結局、あの締め付けは何だったのか?と首をひねるわけです。
(もっとも校長が変わると学校内レギュレーションも変化するので入学年度によっては『小学校では良かったのに!』という不満も出てきたはずです。)
高校進学後、各学校の実態が同級生同士で語られ、その内情を理解するにつけ、なんとも理不尽な給食制度だったことにやっと気がつく始末でした。要はカロリーをとらせる手段としての「ご飯弁当」だったはずなんですが。悪平等主義の温床と化してましたね。で、中学生になるとこのご飯を持参しない生徒が激増。食育以前の問題に転落するわけです。
たぶん、件の水筒問題も似たようなものではないかな,と想像しております。

※なおこの制度は、岩手県K市の学校給食センター管轄の小中学校では依然継続中です。なんだかなあ。
【2007/10/02 Tue】 URL // 甲 #a7gum4DI [ 編集 ]
うわあ
なんと、これはすごい。ご飯弁当のふりかけ問題ですか。

白米に梅干という日本古来の日の丸弁当、その伝統は死守しなければいけないんでしょう。その心を継承する者にだけ情けで許される僅かな贅沢はゴマ。それすらも許されない硬派な学校の校長は、弁当にも質実剛健を体現せねば気がすまなかったのでしょう。輝く銀シャリの白い純潔は守らねばならぬ。

いやー、高校生になってからネタになるのが凄いです。
水筒と違って、熱中症などの心配がないトッピング問題だけに、よけいシュールです。勉強になります。

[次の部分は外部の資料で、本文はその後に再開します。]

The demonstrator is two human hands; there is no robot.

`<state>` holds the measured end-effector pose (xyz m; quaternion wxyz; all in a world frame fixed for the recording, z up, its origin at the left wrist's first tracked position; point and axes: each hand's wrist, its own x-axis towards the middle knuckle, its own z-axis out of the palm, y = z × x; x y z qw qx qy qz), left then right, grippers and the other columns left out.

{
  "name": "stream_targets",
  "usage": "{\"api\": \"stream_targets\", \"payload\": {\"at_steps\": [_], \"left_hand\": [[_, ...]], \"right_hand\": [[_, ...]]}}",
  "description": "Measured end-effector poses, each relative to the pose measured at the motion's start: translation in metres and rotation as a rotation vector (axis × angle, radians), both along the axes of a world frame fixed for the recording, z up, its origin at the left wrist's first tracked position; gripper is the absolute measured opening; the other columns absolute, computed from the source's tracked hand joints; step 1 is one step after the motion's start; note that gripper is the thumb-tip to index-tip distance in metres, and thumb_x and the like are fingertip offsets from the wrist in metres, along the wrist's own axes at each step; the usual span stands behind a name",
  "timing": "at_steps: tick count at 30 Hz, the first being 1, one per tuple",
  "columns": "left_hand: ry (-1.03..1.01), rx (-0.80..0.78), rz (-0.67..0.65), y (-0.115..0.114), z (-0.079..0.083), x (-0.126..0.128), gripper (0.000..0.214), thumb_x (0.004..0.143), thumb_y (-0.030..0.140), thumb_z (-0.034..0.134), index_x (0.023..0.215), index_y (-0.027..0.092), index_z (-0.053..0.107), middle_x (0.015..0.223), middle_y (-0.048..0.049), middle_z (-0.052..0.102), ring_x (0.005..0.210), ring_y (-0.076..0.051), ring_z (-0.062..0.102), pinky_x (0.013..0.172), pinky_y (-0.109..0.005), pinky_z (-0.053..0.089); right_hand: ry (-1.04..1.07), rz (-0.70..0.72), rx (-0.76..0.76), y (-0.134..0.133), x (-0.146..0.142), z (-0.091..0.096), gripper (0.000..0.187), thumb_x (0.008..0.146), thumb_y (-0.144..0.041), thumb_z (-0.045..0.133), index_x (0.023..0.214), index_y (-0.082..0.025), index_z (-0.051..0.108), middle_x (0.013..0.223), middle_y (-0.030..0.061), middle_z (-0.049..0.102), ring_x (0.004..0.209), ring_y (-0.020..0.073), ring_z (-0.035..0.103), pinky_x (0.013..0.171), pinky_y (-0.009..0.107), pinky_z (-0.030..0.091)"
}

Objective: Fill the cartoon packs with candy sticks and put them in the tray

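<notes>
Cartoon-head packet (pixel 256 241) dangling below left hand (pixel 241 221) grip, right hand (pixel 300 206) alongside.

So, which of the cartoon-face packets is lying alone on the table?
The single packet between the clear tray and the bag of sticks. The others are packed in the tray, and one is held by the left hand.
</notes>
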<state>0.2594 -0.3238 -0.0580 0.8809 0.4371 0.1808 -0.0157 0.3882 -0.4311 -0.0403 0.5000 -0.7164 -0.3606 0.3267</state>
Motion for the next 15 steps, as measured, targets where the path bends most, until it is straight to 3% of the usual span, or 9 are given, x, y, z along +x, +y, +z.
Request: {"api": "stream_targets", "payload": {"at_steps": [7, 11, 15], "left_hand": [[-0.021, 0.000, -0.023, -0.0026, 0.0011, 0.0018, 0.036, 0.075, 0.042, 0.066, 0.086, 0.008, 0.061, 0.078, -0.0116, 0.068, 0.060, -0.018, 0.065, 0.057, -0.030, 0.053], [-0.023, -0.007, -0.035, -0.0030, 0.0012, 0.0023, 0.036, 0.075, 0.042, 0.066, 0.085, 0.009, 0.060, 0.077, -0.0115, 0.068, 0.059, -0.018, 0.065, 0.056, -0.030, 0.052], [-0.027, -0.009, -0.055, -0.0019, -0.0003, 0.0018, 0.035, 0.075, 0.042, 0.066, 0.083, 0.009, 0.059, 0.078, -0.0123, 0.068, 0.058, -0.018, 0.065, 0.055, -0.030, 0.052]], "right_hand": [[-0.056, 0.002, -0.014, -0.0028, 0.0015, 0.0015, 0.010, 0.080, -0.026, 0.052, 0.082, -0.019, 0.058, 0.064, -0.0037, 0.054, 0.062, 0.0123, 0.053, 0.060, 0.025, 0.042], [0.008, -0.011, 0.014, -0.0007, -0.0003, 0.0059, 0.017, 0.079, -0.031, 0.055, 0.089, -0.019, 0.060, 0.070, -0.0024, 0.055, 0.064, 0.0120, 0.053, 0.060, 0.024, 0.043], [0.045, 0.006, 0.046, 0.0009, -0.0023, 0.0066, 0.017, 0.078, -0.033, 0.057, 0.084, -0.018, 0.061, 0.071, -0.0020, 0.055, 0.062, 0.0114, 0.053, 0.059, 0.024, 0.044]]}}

しかし、岩手県って、いろいろあってけっこう面白いですね(笑)
【2007/10/02 Tue】 URL // シーサー #gJtHMeAM [ 編集 ]
読んでいて泣いてしまいました。あなたが娘の担任なら良かった。
今正に水筒についてもめてます。夏が終わったのに水筒を持って来る小1の娘に毎日ネチネチやいやい言った挙げ句、書面にて回答を求めた所「病気で水道水が飲めない場合のみ使用願いを提出」で許可だそうです。その場合も水のみ、お茶もダメ。
先生は職員室どころか教室にまで水筒やペットボトルを持ち込み、子供を集合させておいて自分はお茶を飲み、待たされた子供がお喋りを始めると「黙って待ってろ」と怒られるそうです。